甜酒酿是米酒曲的最初产品，它是各类酒类制作的雏形，除了食用外，尚有两种用途，一是作为料酒使用，如川式火锅，豆瓣酱中添加；二是制作馒头，如河南周口的米酒馒头、浙江金华的米酒馒头。此外，甜酒曲还可以在调料发酵中使用，因此，甜酒曲的用户有甜酒酿工厂、家庭、餐饮单位、调料生产单位。

甜酒酿作为料酒使用，重要是运用其良好的口感的独特的风味，在调味的过程中，它既具有一定的酒香，又有酸、甜的口味，能起到处腥膻异味、提鲜增香等作用，使菜肴风味独特，口味柔和，已经成为烹饪菜肴时不可缺少的调味品。

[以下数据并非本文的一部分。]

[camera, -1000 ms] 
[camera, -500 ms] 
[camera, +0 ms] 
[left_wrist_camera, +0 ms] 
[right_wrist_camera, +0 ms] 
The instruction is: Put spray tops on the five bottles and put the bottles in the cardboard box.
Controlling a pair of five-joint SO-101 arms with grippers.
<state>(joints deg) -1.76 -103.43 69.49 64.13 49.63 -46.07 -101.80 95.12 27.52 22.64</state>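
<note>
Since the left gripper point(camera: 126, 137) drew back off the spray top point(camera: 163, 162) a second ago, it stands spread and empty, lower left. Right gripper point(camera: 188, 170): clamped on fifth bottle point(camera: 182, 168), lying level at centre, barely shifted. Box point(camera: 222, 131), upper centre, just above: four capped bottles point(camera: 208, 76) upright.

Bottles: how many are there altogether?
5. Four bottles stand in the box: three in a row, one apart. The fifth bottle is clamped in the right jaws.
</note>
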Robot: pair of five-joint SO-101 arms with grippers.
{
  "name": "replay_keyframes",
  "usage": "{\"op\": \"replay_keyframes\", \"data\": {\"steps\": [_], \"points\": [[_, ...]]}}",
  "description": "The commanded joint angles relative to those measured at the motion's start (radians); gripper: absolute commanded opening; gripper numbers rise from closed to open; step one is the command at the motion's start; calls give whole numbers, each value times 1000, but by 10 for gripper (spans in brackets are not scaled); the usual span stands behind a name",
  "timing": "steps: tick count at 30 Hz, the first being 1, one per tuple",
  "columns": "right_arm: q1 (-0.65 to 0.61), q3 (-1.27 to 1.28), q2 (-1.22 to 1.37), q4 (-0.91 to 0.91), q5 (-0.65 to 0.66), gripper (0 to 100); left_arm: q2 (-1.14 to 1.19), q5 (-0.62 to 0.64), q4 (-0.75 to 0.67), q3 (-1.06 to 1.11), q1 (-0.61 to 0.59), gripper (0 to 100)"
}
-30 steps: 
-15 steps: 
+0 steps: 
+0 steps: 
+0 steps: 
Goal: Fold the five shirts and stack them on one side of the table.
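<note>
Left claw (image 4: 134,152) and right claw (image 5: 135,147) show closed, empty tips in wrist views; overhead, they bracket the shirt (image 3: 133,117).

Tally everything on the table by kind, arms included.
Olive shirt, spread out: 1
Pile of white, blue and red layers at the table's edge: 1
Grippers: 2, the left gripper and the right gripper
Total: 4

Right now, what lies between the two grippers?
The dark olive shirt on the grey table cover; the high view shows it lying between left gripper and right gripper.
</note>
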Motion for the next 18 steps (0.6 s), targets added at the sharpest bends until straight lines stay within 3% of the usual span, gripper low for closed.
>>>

甜酒酿在制作馒头中使用，最重要的代表在河南周口和浙江金华，具有很强的地方传统色彩，一般都称之为米酒馒头。米酒馒头的制作方法有很多种，有的是直接运用甜酒曲长时间发酵面团，制作馒头；有的是运用甜酒酿中的酒水作为面团用水，在添加适当的酵母，制作馒头，这种发方法在金华最典型；尚有的是将甜酒酿和面粉共同长时间发酵，制作馒头。虽然方法不尽相同，但这些馒头都具有甜酒酿特有的醇香风味，并且口感细腻，是非常具有民族传统特色的食品。

甜酒曲用于调料发酵，重要是运用甜酒曲中根霉极强的糖化性能。例如酱品的制作，它是以淀粉质和蛋白质材料作为重要原料，在制作过程中起重要作用的是根霉菌株产生的糖化霉系和蛋白酶系，通过糖化作用，将淀粉质分解成糖；通过蛋白酶系对蛋白质的水解发酵作用，产生各种氨基酸，这样就形成了酱类的甜味和鲜味。然后再通过酵母的酒精发酵作用和细菌的乳酸发酵作用，就得到了风味各异的酱品。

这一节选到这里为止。